YOUR ASSIGNMENT. Using the entries below, show all lines with the string "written".

DATA RECORDS.
★ ★ ★ ★
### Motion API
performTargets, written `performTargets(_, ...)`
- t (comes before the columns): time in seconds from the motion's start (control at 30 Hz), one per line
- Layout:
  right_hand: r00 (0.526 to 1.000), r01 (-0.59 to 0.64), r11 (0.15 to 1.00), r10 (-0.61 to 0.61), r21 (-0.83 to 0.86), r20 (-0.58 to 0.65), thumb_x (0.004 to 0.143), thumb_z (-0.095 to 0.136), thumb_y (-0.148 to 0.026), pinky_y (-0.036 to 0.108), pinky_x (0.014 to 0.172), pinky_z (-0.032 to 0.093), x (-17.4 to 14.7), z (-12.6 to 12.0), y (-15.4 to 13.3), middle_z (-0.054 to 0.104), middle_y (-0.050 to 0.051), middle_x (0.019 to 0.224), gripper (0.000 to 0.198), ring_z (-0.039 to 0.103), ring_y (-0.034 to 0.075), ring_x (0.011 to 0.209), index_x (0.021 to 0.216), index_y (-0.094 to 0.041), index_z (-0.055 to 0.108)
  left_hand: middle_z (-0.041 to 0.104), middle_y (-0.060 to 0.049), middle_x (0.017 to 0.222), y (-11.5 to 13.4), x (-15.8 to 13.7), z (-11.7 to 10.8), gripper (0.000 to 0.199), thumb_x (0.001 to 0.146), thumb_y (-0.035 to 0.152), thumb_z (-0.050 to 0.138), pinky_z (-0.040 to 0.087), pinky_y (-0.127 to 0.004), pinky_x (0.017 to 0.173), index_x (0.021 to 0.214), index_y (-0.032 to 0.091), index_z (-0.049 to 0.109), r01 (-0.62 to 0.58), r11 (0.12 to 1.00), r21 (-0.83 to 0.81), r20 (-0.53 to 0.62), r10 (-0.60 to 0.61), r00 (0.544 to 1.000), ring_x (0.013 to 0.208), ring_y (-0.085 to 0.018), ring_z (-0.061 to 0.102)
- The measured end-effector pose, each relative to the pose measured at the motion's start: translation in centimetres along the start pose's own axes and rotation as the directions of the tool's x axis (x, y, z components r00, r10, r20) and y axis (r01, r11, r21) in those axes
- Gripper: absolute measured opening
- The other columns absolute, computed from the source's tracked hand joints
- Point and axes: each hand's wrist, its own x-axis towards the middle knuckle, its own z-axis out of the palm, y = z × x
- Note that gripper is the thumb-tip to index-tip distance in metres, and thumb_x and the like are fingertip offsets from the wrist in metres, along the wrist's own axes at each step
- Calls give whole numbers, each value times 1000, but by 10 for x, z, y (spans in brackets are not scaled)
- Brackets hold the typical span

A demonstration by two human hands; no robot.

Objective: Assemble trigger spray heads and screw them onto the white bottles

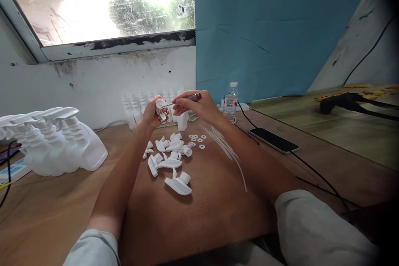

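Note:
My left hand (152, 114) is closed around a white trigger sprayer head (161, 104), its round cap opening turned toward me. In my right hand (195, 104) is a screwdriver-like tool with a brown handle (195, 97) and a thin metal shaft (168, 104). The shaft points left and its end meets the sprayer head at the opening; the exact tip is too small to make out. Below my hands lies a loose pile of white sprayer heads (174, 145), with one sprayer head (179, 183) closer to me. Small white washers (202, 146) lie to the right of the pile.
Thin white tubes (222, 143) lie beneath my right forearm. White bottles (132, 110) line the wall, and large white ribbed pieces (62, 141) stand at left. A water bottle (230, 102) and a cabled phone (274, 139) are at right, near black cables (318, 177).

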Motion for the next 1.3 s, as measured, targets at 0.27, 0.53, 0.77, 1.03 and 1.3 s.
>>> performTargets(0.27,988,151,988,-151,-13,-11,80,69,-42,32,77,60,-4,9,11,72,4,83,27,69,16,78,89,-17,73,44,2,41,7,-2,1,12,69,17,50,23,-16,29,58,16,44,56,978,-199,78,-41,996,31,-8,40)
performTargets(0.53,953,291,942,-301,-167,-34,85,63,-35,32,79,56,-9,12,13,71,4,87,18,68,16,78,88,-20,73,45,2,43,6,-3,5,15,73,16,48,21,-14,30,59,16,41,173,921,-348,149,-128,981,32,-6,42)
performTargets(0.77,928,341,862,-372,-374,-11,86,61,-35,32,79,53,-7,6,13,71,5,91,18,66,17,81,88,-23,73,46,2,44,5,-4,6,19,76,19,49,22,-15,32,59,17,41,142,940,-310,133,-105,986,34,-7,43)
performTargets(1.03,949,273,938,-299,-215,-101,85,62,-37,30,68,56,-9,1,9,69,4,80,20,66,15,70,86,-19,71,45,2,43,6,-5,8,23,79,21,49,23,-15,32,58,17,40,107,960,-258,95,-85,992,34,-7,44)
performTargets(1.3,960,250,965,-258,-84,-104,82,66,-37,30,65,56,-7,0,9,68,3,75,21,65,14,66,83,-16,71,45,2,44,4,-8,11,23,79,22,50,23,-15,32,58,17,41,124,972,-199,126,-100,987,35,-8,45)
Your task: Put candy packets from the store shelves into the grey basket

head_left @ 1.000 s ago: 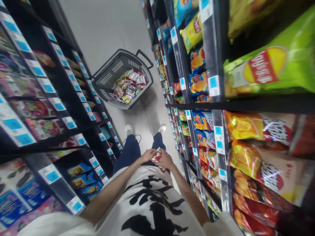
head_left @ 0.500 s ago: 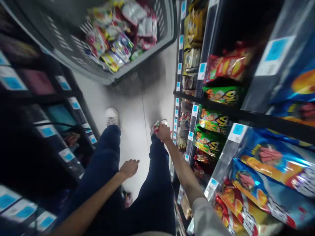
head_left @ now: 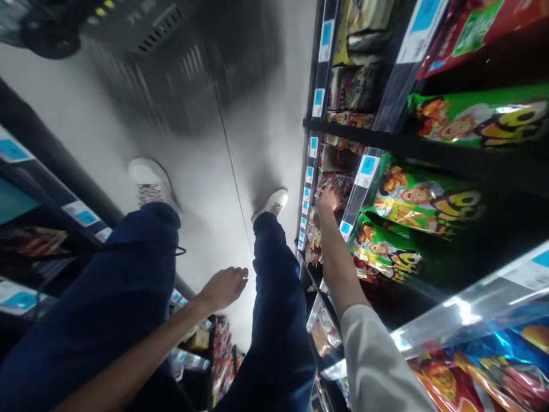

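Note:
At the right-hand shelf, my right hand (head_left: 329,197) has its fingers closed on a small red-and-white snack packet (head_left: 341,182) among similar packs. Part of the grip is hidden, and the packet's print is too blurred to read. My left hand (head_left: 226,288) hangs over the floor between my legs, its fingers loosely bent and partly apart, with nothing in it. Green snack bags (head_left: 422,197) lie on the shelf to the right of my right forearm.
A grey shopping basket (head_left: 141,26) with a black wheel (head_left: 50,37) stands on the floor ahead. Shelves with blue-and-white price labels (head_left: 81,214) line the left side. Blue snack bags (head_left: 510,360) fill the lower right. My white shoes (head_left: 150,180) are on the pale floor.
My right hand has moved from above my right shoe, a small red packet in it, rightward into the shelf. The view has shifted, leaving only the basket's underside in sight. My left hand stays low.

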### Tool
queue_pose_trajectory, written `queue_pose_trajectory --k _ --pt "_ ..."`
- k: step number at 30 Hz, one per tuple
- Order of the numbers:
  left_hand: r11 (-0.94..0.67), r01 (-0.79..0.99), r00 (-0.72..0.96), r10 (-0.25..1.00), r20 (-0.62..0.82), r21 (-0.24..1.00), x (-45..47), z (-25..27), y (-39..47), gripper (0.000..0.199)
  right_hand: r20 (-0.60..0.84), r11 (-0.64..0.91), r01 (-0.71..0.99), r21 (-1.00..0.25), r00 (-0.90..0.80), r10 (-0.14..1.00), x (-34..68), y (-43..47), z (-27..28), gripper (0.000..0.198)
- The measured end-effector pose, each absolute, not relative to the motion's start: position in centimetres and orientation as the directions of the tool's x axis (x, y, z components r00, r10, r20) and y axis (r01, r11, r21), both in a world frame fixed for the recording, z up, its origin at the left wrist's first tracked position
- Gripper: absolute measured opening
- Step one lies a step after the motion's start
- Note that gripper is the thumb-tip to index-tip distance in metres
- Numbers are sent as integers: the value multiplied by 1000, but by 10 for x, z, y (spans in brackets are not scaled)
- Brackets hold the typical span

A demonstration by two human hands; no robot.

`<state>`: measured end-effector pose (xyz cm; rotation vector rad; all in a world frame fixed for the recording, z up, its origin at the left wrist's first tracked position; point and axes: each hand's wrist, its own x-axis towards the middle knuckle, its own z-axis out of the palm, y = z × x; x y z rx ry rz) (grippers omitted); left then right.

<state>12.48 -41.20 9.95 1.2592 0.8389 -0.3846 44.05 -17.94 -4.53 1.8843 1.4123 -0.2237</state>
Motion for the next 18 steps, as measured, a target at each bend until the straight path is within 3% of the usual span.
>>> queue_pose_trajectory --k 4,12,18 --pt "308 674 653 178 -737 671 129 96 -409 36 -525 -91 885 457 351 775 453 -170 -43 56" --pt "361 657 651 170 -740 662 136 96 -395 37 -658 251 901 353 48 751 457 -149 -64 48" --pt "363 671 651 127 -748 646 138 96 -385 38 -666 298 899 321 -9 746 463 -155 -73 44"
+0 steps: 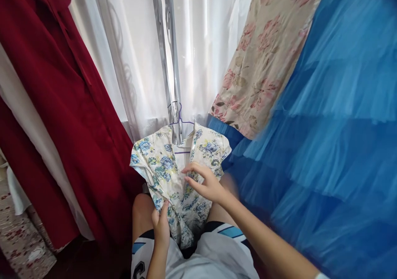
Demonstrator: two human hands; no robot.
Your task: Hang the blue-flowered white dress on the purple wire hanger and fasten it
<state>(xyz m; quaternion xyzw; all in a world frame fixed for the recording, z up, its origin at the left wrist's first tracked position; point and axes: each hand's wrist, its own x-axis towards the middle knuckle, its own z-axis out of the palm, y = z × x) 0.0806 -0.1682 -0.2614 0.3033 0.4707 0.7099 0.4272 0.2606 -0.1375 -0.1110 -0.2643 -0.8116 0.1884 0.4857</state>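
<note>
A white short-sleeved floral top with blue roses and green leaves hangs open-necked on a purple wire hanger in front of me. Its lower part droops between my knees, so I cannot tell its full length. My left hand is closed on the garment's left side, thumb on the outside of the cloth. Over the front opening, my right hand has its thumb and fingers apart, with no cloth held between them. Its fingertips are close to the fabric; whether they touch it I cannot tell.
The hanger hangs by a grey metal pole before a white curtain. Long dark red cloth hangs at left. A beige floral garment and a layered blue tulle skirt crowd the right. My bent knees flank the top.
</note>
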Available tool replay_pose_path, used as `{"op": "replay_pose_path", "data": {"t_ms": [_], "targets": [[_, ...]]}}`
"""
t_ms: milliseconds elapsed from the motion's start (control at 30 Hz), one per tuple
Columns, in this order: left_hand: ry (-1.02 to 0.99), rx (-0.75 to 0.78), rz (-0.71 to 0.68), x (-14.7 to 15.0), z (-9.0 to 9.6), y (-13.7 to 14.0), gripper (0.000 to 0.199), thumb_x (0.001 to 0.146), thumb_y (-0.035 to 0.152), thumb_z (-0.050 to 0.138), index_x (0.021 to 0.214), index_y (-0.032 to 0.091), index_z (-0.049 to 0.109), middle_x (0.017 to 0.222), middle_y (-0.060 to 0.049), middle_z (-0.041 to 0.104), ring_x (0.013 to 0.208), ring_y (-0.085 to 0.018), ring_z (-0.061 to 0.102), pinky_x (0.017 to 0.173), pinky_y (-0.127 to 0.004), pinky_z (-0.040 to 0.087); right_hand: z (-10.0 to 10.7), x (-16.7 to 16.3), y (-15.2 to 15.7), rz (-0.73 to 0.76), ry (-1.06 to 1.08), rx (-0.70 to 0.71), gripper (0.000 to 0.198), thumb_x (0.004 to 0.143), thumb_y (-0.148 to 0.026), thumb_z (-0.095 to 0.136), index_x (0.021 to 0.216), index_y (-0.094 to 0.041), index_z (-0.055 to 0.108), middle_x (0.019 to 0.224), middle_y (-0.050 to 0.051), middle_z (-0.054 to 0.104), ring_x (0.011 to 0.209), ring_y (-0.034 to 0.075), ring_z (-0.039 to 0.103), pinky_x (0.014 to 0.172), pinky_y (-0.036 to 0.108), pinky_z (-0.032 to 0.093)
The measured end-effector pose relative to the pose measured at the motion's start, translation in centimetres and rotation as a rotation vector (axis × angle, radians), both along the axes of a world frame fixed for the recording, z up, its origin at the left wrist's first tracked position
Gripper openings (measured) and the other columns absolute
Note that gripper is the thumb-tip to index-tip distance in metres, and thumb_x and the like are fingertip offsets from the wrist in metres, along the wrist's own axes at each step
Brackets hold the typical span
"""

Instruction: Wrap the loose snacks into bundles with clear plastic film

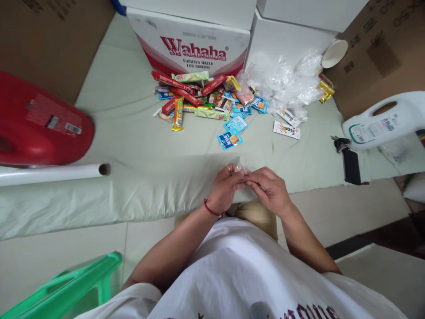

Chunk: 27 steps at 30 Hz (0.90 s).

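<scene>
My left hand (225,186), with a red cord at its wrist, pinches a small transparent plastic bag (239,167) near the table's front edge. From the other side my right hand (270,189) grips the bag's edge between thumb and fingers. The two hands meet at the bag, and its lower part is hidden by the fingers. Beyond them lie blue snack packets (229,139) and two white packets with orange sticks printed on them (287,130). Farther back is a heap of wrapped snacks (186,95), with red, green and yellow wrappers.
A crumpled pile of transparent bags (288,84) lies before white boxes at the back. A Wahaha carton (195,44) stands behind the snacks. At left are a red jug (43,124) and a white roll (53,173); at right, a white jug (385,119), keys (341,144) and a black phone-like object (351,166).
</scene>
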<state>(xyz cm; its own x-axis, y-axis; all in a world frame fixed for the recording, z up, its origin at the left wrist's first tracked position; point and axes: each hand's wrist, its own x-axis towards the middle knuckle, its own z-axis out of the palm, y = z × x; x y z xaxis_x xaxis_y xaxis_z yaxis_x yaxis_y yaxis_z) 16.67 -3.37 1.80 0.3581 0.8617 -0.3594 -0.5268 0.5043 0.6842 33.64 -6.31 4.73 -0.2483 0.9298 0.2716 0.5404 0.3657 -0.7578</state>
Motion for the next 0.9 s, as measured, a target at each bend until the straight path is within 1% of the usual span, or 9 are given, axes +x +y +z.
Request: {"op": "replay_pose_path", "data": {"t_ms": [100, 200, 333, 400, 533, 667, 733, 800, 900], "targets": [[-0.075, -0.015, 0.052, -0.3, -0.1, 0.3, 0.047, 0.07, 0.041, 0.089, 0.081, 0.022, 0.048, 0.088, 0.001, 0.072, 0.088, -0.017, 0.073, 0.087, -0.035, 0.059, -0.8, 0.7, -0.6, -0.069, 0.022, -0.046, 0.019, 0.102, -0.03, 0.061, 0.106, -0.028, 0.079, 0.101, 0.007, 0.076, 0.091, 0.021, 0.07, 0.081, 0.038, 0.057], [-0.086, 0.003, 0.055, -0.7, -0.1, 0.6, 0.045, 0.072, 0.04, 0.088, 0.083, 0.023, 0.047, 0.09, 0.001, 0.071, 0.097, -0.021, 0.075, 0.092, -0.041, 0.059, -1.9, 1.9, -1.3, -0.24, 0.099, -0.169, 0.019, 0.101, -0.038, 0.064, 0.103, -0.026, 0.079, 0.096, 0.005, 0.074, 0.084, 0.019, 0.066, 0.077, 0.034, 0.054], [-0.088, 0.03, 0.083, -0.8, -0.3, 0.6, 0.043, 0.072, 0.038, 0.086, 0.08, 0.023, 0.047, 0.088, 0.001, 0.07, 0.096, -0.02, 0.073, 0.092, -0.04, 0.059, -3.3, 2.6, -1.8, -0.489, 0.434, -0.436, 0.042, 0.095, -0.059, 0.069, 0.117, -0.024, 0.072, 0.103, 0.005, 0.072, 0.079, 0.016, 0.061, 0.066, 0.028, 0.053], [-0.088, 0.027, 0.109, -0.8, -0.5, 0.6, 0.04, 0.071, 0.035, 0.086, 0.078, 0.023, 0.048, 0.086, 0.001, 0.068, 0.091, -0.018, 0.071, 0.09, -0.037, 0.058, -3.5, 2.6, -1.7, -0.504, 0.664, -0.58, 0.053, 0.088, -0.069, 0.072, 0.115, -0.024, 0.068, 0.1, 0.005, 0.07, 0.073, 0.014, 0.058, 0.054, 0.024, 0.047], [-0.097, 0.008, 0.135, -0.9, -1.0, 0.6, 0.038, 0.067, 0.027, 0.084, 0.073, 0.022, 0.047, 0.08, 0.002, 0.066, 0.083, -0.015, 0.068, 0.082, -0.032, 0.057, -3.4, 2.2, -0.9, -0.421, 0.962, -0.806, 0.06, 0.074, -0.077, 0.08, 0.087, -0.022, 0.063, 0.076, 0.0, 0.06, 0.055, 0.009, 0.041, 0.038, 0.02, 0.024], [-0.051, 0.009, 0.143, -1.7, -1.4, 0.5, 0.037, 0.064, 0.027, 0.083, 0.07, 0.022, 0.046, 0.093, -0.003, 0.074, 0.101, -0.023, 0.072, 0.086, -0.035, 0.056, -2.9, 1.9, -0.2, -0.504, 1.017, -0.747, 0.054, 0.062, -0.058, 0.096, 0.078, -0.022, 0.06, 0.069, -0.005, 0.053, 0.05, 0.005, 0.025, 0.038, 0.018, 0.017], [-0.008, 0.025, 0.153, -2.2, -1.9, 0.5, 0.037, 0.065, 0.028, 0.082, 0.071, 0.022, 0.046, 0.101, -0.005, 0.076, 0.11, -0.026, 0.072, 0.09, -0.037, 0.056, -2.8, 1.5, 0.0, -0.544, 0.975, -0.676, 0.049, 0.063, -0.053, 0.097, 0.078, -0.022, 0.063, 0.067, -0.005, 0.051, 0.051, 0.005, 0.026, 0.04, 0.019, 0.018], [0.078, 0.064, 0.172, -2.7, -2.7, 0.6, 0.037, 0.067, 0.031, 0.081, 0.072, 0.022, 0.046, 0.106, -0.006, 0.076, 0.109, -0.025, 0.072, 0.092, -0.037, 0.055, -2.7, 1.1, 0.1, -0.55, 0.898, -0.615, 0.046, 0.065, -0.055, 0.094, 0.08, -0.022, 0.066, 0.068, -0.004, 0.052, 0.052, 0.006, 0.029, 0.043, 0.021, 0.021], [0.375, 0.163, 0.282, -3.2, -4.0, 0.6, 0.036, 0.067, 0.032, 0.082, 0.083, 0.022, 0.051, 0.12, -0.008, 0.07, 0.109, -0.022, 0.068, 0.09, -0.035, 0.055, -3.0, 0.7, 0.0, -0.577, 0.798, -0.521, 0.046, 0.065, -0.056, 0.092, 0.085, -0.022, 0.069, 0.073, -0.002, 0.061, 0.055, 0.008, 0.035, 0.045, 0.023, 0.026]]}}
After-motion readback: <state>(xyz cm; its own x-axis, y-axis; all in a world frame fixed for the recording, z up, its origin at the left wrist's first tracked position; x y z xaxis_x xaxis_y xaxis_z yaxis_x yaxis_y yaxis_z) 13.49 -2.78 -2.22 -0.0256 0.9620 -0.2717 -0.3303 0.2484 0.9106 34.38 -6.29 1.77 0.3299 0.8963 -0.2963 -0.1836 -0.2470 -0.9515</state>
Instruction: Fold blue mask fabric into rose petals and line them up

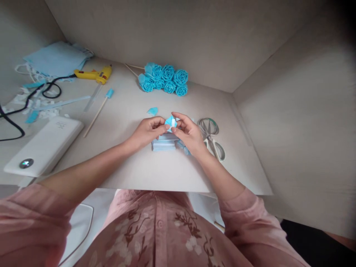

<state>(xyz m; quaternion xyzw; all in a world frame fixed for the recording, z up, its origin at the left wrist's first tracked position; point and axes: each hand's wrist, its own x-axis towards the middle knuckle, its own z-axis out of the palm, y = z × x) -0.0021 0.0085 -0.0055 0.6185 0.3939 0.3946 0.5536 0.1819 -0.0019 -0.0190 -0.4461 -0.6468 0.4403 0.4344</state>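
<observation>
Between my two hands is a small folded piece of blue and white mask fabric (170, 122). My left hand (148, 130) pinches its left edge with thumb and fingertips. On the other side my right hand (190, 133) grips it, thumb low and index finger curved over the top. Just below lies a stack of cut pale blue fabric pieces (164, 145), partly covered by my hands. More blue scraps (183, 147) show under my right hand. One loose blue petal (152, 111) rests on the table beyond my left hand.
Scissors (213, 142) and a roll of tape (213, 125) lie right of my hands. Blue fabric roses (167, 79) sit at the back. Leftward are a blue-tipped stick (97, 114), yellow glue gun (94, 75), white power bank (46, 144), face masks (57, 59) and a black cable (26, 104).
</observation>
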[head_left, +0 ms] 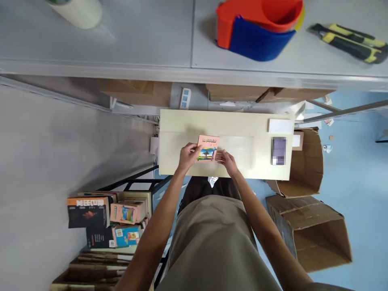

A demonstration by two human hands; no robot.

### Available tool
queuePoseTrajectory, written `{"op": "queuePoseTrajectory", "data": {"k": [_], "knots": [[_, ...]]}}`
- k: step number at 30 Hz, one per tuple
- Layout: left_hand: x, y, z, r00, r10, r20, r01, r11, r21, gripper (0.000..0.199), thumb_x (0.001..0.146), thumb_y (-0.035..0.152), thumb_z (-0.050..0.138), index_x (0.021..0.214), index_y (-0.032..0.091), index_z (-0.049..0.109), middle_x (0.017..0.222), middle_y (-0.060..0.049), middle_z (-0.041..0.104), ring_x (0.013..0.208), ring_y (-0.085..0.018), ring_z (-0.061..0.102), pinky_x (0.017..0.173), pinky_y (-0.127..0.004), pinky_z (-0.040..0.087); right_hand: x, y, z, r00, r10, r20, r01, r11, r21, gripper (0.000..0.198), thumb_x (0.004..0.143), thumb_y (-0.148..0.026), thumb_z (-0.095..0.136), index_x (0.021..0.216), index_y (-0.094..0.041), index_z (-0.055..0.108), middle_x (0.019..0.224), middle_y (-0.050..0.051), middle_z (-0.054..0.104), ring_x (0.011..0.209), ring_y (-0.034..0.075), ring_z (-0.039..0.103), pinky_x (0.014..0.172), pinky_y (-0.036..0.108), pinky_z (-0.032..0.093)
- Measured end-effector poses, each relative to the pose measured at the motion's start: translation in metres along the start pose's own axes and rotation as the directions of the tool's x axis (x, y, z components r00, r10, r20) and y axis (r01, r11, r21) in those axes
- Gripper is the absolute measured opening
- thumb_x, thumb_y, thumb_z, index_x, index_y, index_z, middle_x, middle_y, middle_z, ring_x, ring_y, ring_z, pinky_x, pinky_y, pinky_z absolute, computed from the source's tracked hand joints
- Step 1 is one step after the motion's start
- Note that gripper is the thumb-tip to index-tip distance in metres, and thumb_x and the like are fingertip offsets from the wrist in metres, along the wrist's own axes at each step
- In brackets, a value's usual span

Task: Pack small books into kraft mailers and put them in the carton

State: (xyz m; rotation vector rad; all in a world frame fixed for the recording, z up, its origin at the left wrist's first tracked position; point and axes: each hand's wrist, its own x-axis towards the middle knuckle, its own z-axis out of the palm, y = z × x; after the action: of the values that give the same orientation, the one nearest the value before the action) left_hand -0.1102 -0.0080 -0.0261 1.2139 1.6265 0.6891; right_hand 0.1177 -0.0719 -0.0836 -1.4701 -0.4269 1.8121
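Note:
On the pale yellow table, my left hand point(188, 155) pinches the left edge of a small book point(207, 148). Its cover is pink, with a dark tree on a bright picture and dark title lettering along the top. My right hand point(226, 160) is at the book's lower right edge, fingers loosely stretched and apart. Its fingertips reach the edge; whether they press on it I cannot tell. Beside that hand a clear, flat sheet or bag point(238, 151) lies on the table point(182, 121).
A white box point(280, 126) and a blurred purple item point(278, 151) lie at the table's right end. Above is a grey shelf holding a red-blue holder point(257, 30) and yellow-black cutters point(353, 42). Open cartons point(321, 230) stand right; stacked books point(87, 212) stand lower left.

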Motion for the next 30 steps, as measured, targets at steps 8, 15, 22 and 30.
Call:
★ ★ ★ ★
RESPONSE FOR THIS EXERCISE.
performTargets, written `performTargets(_, ...)`
queue_pose_trajectory, written `queue_pose_trajectory --k _ --pt "_ ..."`
queuePoseTrajectory, written `{"op": "queuePoseTrajectory", "data": {"k": [_], "knots": [[_, ...]]}}`

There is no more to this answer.